E, já agora, se a origem abiogénica do petróleo,
ou pelo menos de parte dele, fosse verdade? E se afinal o
petróleo fosse uma fonte de energia renovável?
Em que consiste o sangue artificial?
O sangue, conforme nos lembram imensas campanhas ao longo
do ano, é um bem escasso e perecível. Os múltiplos
tipos de sangue e as doenças contagiosas só
vieram agudizar uma solução de si já
muito difícil. Isto sem esquecer problemas de ordem
ética ou religiosa. Em situações de crise,
como um acidente ou cirurgia, não necessitamos forçosamente
de um fluido a circular no nosso organismo que desempenhe
todas as funções do sangue mas apenas algo que
possa temporariamente proceder à oxigenação
dos tecidos; em suma, necessitamos de um vector de oxigénio
e nada mais. Isso pode ser conseguido através de outras
substâncias que não a hemoglobina natural. Há
várias abordagens ao problema de conseguir um fluido
para oxigenação do organismo durante uma crise.
As mais complexas passam por formas modificadas de hemoglobina;
no outro extremo temos a utilização de substâncias
simples mas com uma grande capacidade de solubilização
do oxigénio. É sobre estas, em particular sobre
os perfluorocarbonetos, que o meu grupo de investigação
tem trabalhado. Os perfluorocarbonetos são substâncias
análogas aos hidrocarbonetos que constituem o petróleo
mas em que os átomos de hidrogénio foram substituídos
por átomos de flúor. Têm uma capacidade
de dissolver oxigénio tão elevada que é
possível respirá-los como se respira ar. Chama-se
a isto ventilação líquida e é
praticada em prematuros com o sistema respiratório
ainda insuficientemente desenvolvido. No organismo, são
injectados sobre a forma de uma emulsão aquosa. Como
já deve ter ficado claro, a ideia não é
andar por aí com o sangue substituído por estes
compostos mas que numa situação pontual se possa
fazer a oxigenação do organismo utilizando estes
compostos artificiais que não têm nenhuma das
limitações apontadas acima para o sangue natural.

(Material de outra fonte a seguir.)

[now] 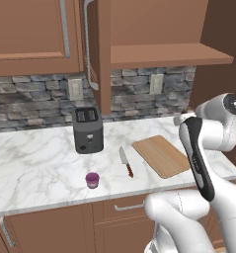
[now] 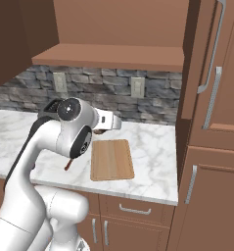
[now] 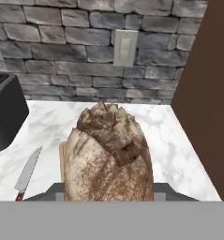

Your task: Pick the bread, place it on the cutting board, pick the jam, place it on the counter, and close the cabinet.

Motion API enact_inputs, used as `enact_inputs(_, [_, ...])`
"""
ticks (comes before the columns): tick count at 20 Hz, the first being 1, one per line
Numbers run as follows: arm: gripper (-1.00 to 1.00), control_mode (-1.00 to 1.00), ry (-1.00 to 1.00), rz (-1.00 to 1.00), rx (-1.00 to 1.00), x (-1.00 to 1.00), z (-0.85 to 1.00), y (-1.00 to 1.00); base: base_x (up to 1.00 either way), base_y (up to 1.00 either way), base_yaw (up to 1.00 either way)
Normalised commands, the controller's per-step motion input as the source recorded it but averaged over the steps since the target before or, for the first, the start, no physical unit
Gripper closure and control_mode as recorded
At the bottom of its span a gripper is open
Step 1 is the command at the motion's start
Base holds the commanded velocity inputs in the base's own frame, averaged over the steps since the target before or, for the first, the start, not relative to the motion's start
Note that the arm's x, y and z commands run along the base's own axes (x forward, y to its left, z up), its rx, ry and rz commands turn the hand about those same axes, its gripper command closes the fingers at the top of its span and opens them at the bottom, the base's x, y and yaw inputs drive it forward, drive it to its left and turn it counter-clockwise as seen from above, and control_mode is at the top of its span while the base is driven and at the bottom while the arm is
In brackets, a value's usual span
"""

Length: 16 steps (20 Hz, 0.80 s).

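Base views flank the counter [image 1: 35, 163]; hand view, perhaps tilted down, hugs bread [image 3: 111, 159].

You have bare counter [image 1: 35, 158] left of the toaster [image 1: 88, 130] and open cutting board [image 1: 161, 155] surface. The knife [image 1: 125, 161] lies between toaster and board; the jam [image 1: 92, 180] stands near the front edge. The open cabinet [image 1: 92, 44] door overhangs the toaster.

dark-brown bread [image 3: 109, 154] with tan mottling. pale tan wooden cutting board [image 1: 161, 155]. white marble counter [image 1: 35, 168] veined in grey. purple jam [image 1: 92, 180] with a lilac top. reddish-brown cabinet [image 1: 30, 32] with silver bar handles. dark grey toaster [image 1: 87, 130]. knife [image 1: 126, 161] with silver blade and reddish-brown handle. grey stone backsplash [image 3: 62, 51] in mixed shades. cream wall outlet [image 3: 125, 48].
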Motion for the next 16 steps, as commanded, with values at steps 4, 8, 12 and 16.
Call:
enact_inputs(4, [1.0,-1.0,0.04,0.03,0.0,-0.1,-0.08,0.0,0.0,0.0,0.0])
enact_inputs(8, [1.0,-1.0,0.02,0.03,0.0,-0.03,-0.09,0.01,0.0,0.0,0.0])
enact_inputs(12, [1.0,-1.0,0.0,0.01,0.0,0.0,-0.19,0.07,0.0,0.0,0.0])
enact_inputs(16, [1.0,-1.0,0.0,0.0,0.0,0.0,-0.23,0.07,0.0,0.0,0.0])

Como é que se manifesta o vício
da leitura em si?
Por uma necessidade física de ler. Sou daqueles leitores
compulsivos que à falta de um livro lêem qualquer
coisa que esteja ao alcance, nem que seja uma lista telefónica.
Tenho que ter sempre um livro por perto, leio vários
ao mesmo tempo e vou alternando com a variação
dos meus humores diária; numa viagem levo sempre vários
atrás, salvo se vou para um sítio que já
conheço, onde sei que me vou deixar embarcar numa orgia
aquisitiva, ficando com material suficiente para toda a estadia
como acontece quando visito Paris, Londres ou o Rio de Janeiro.

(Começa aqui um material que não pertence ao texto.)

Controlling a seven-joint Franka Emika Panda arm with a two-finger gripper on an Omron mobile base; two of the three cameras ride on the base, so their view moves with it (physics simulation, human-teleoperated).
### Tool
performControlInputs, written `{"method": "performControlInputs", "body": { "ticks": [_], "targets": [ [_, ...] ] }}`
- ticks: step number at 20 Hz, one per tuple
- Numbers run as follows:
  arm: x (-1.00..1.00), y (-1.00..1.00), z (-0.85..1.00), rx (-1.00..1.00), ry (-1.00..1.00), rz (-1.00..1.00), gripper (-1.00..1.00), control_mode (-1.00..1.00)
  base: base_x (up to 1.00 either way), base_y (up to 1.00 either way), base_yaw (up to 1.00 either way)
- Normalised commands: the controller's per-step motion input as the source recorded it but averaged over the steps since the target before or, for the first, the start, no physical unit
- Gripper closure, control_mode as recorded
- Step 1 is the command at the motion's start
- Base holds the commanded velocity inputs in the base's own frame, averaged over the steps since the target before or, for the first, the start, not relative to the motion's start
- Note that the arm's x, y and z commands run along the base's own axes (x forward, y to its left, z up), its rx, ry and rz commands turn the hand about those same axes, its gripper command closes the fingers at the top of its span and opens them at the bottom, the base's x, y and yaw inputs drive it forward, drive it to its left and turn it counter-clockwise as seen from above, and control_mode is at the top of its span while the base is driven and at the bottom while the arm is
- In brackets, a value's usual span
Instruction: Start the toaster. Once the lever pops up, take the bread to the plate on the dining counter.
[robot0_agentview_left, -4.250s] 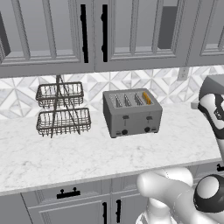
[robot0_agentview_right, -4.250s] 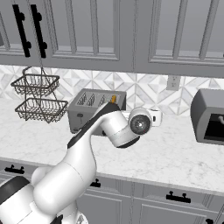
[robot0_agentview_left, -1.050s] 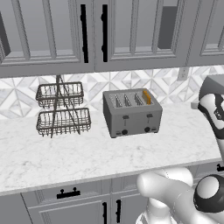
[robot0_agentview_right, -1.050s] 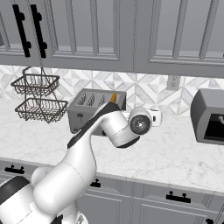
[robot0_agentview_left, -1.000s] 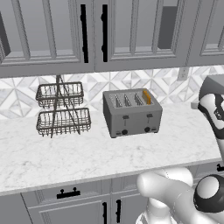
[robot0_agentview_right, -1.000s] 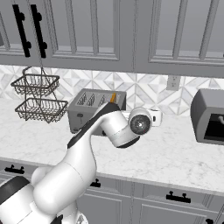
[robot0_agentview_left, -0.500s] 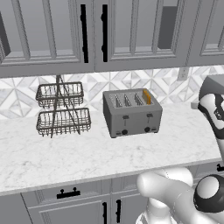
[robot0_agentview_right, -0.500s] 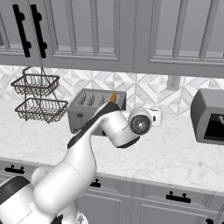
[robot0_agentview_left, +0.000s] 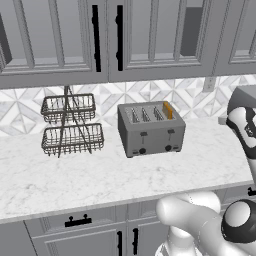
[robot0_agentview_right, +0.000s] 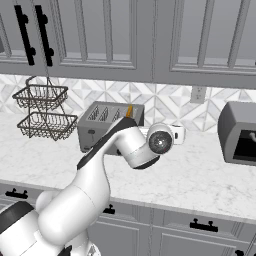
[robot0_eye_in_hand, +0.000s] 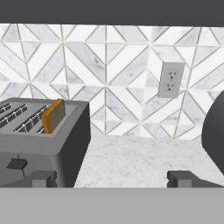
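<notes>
Hand view: toaster (robot0_eye_in_hand: 41, 144) at lower left on the worktop (robot0_eye_in_hand: 140, 159), bread (robot0_eye_in_hand: 53, 114) sitting in its nearest slot; jaws wide, empty. Swing left, lower onto that slot's lever (robot0_eye_in_hand: 16, 164), press straight down

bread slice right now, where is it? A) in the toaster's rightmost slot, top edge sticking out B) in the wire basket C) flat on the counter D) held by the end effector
A: the bread stands in the toaster's rightmost slot, its crust poking above the top, as the hand view also shows.
</notes>
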Motion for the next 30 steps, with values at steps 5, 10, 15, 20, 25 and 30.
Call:
{"method": "performControlInputs", "body": {
  "ticks": [5,10,15,20,25,30],
  "targets": [
    [0.00,0.00,0.00,0.00,0.00,0.00,-1.00,-1.00,0.00,0.00,0.00],
    [0.00,0.00,0.00,0.00,0.00,0.00,-1.00,-1.00,0.00,0.00,0.00],
    [0.01,0.32,0.10,-0.01,0.00,0.00,-1.00,-1.00,0.00,0.00,0.00],
    [0.06,0.59,0.37,-0.03,0.00,0.00,-1.00,-1.00,0.00,0.00,0.00],
    [0.34,0.39,0.07,-0.02,0.31,-0.02,-1.00,-1.00,0.00,0.00,0.00],
    [0.46,0.37,0.00,0.01,0.44,-0.02,-1.00,-1.00,0.00,0.00,0.00]
  ]
}}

Visito livrarias como quem visita velhos amigos. Nestas alturas
acabo sempre a arrastar para casa umas dezenas de volumes
até ao limite de capacidade das malas e frequentemente
com mais de metade das aquisições já
lidas e prontas a tomar o seu lugar na estante da biblioteca
lá de casa.
O que o levou a ser investigador?
O acaso, o desejo de conhecimento, um espírito independente
e a necessidade de liberdade. A investigação
não foi algo que procurei activamente como percurso
de vida. Foi uma oportunidade que surgiu no final da minha
licenciatura e que respondia a dois sonhos de juventude relacionados
com o petróleo e a termodinâmica, num momento
em que a minha perspectiva era seguir uma carreira tradicional
dentro da engenharia, envolvendo-me com a gestão. Aqui,
o desejo de saber mais, de acumular e construir conhecimento
e de cumprir um sonho foi mais forte, foi o princípio
do prazer a sobrepor-se ao da realidade. No final do doutoramento
continuava a perspectivar uma carreira numa empresa, à
semelhança dos meus colegas que iam terminando o doutoramento,
e não uma carreira universitária de investigador,
daqui a minha ida para o Instituto Francês do Petróleo
que tomei como uma porta para o mundo empresarial. O trabalho
no IFP, no entanto, ensinou-me que eu gostava demasiado de
ser independente, de traçar o rumo dos meus passos
e seguir o meu próprio caminho (o meu grupo de investigação
chama-se PATH) para aceitar ordens ou ser confinado aos estreitos
limites de um projecto ou dos resultados a serem alcançados
segundo uma direcção preestabelecida. Trabalhar
numa instituição como o IFP acabou por me fazer
descobrir que a minha verdadeira vocação, nesta
altura da minha vida, era a de investigador universitário.